Sırıtarak beni süzen, elinde ki içki kadehiyle sandalyesine yayılmış bedene bakıp boğazımı temizledim, yavaşca kapıyı kapatıp ciddi davranmaya çalışırken takındığım ses tonum ile kendimden emin şekilde konuştum.
"Gerçekleri öğrenmek ve ne istediğini duymak için geldim Pusat Demirhan. Uzatma söyle ne diyeceksen kabul edeceğim, rahat bırak şirketi."
Gülercesine nefes vererek masasının önünde ki koltuklardan birini işaret etmişti. "Geç otur bakalım, babanın çevirdiği dolapları tek tek öğren."
Sakin olmak için nefes vererek ilerleyip karşısında ki koltuklardan birine oturdum. Hızla, uzattığı evrağı aldım.

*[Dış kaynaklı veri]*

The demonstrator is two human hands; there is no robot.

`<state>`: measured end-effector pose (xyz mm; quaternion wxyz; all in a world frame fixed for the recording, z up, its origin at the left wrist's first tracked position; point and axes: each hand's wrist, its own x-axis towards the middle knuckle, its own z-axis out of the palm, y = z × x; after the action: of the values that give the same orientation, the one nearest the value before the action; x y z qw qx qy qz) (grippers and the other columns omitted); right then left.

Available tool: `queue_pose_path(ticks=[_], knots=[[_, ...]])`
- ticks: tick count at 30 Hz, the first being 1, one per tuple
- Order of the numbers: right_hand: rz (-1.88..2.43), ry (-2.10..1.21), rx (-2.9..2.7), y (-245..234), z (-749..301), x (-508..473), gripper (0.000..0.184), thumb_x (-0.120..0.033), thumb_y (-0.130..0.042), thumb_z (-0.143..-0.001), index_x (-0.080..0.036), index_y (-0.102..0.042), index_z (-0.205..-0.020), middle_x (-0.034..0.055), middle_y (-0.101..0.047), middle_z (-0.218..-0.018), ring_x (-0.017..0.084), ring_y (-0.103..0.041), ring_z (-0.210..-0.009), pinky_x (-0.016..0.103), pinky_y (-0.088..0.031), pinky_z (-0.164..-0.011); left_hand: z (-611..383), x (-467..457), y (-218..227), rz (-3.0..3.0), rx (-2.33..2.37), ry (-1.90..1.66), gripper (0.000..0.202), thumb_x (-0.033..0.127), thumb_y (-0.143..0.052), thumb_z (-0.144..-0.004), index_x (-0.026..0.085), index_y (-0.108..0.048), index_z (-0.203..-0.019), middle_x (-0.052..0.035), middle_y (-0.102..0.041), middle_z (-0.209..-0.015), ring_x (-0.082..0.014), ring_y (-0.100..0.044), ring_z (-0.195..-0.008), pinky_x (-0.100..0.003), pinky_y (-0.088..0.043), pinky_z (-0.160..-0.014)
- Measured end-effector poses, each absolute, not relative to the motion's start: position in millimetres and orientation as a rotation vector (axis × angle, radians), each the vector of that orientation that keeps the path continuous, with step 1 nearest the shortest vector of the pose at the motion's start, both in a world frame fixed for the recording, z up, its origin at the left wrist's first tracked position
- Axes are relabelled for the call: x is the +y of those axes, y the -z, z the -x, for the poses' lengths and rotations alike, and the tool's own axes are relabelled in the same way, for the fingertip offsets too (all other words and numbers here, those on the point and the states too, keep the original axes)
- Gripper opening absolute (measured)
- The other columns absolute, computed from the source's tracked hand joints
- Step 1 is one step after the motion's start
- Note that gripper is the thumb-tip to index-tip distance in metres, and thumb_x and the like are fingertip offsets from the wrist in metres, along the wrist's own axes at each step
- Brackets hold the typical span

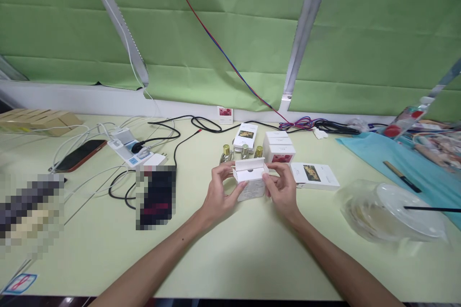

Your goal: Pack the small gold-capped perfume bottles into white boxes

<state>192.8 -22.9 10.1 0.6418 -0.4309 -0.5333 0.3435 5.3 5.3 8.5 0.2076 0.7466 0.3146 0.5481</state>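
White carton (252, 187), small and upright, sits between both hands on my feed, near the middle of the table. I cannot tell whether its base touches the surface. The left hand (219, 194) grips its left side, with the thumb across the front face and the fingers curled behind. The right hand (283, 191) closes on the right side, fingertips (268, 178) at the top edge beside the top flap (249, 165), which stands open.

Just behind the carton I see three small bottles (245, 151) with gold caps in a row. To their right is a stack of white boxes (279, 149), the front one bearing a red picture. Another box (246, 136) with a dark picture lies behind the bottles, and a flat white pack (314, 175) lies just right of the right hand. Farther right a bagged clear bowl (392, 213) sits near a blue cloth (389, 156). Well apart to the left are a power strip (124, 148), black cables (211, 129) and a phone (81, 155) on the pale green table (230, 259).
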Motion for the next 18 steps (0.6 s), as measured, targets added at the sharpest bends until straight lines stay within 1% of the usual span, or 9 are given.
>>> queue_pose_path(ticks=[4,8,12,14,18], knots=[[0.967,-0.766,-1.214,-9.5,-192.4,-22.5,0.023,-0.039,-0.067,-0.092,-0.026,-0.055,-0.107,0.0023,-0.062,-0.109,0.006,-0.052,-0.046,0.024,-0.042,-0.041,-4.5,6.1,-10.7,-2.083,0.875,-1.485,0.03,0.025,-0.064,-0.094,0.024,-0.038,-0.108,-0.0121,-0.062,-0.12,-0.0201,-0.067,-0.109,-0.041,-0.06,-0.089],[0.994,-0.772,-1.218,-10.4,-192.2,-22.7,0.024,-0.04,-0.067,-0.091,-0.026,-0.056,-0.106,0.0028,-0.063,-0.106,0.007,-0.052,-0.047,0.025,-0.041,-0.041,-3.1,6.2,-10.9,-2.103,0.908,-1.438,0.023,0.026,-0.062,-0.094,0.023,-0.043,-0.107,-0.0098,-0.064,-0.114,-0.0197,-0.068,-0.104,-0.038,-0.06,-0.087],[0.996,-0.763,-1.225,-8.6,-192.6,-22.3,0.025,-0.04,-0.067,-0.091,-0.026,-0.055,-0.107,0.0032,-0.064,-0.106,0.007,-0.052,-0.047,0.025,-0.04,-0.041,-1.6,7.0,-8.8,-2.158,0.906,-1.432,0.02,0.026,-0.061,-0.094,0.022,-0.046,-0.106,-0.0084,-0.064,-0.108,-0.0189,-0.067,-0.101,-0.035,-0.06,-0.085],[0.995,-0.757,-1.236,-7.5,-193.0,-22.1,0.025,-0.04,-0.067,-0.091,-0.026,-0.055,-0.108,0.0024,-0.064,-0.101,0.008,-0.052,-0.047,0.025,-0.039,-0.041,-1.0,7.9,-7.6,-2.187,0.898,-1.441,0.02,0.024,-0.061,-0.094,0.022,-0.047,-0.107,-0.008,-0.064,-0.108,-0.0185,-0.067,-0.101,-0.034,-0.059,-0.086],[1.001,-0.752,-1.264,-7.6,-194.2,-22.7,0.024,-0.041,-0.065,-0.093,-0.025,-0.056,-0.109,-0.0012,-0.06,-0.081,0.009,-0.049,-0.045,0.026,-0.037,-0.042,0.2,9.2,-6.2,-2.227,0.887,-1.433,0.019,0.022,-0.06,-0.094,0.022,-0.047,-0.109,-0.0082,-0.063,-0.107,-0.0188,-0.066,-0.1,-0.034,-0.058,-0.086]])
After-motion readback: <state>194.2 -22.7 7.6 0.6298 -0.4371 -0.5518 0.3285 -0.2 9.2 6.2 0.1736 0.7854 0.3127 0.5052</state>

Ben evrağı okurken o ise hâlâ beni izliyordu. Üzerimden bir an olsun çekilmeyen bakışları ile yerimde rahatsızca kıpırdandım. Dosyalarda babamın bizden gizlediği sabıkalar yazıyordu.. nasıl olabilirdi böyle birşey? Babam bir sürü pis işte bulunup illegal adamlarla iş birliği yapmıştı. Duysam inanmazdım ama gözlerimle görüyordum.

"Gördün mü çocuk, ben babanın yaptığı tüm pis işlere rağmen yardım etmek istedim, borç verip şirketinizi destekledim. Ama o başka suç ortakları bulup paraları şirketine harcamak yerine hiç etti. Bu yüzden hesap soruyorum. Sence İstanbul'un yarısı benimken babana verdiğim üç trilyonun derdine düşer miyim? Umrumda bile olmazdı. Hemde bunu senin için yapmışken."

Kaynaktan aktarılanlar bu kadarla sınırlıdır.